Task instructions:
Begin at the line that has "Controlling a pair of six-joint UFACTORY", stop after the line that has "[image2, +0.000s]", and print exactly those lines from the records below, without any pictures.

Record set:
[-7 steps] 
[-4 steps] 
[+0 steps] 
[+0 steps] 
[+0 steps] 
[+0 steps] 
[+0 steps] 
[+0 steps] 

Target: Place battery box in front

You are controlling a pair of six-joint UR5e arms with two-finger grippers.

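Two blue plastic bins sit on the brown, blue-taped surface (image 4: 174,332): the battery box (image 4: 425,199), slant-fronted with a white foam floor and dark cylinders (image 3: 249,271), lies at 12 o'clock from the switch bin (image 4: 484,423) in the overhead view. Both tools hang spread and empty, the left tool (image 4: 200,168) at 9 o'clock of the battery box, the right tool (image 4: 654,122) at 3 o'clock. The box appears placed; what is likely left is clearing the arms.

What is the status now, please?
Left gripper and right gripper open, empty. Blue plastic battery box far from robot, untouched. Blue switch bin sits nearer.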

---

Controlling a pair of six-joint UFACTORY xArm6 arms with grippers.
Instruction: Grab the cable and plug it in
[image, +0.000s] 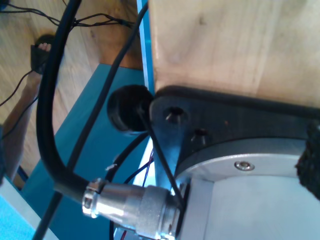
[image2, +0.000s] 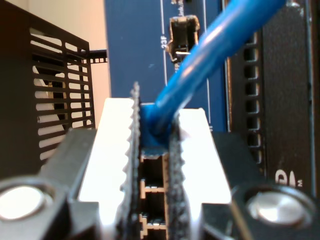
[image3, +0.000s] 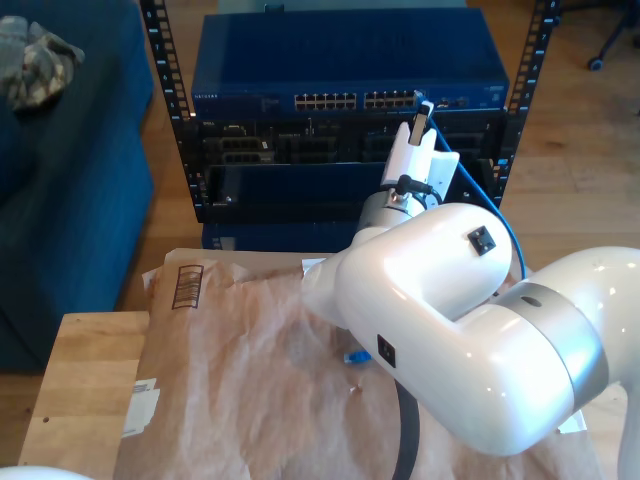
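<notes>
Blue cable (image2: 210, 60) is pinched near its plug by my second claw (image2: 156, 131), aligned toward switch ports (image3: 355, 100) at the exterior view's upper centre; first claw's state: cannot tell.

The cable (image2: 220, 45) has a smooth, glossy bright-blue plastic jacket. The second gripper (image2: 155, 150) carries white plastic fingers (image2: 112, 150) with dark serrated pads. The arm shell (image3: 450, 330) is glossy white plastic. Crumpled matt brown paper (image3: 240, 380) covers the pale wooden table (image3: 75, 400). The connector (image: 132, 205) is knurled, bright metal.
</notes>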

Answer to this problem:
Controlling a pair of six-joint UFACTORY xArm6 arms with grippers.
Instruction: Grab the cable and plug it in
[image, +0.000s] 
[image2, +0.000s] 

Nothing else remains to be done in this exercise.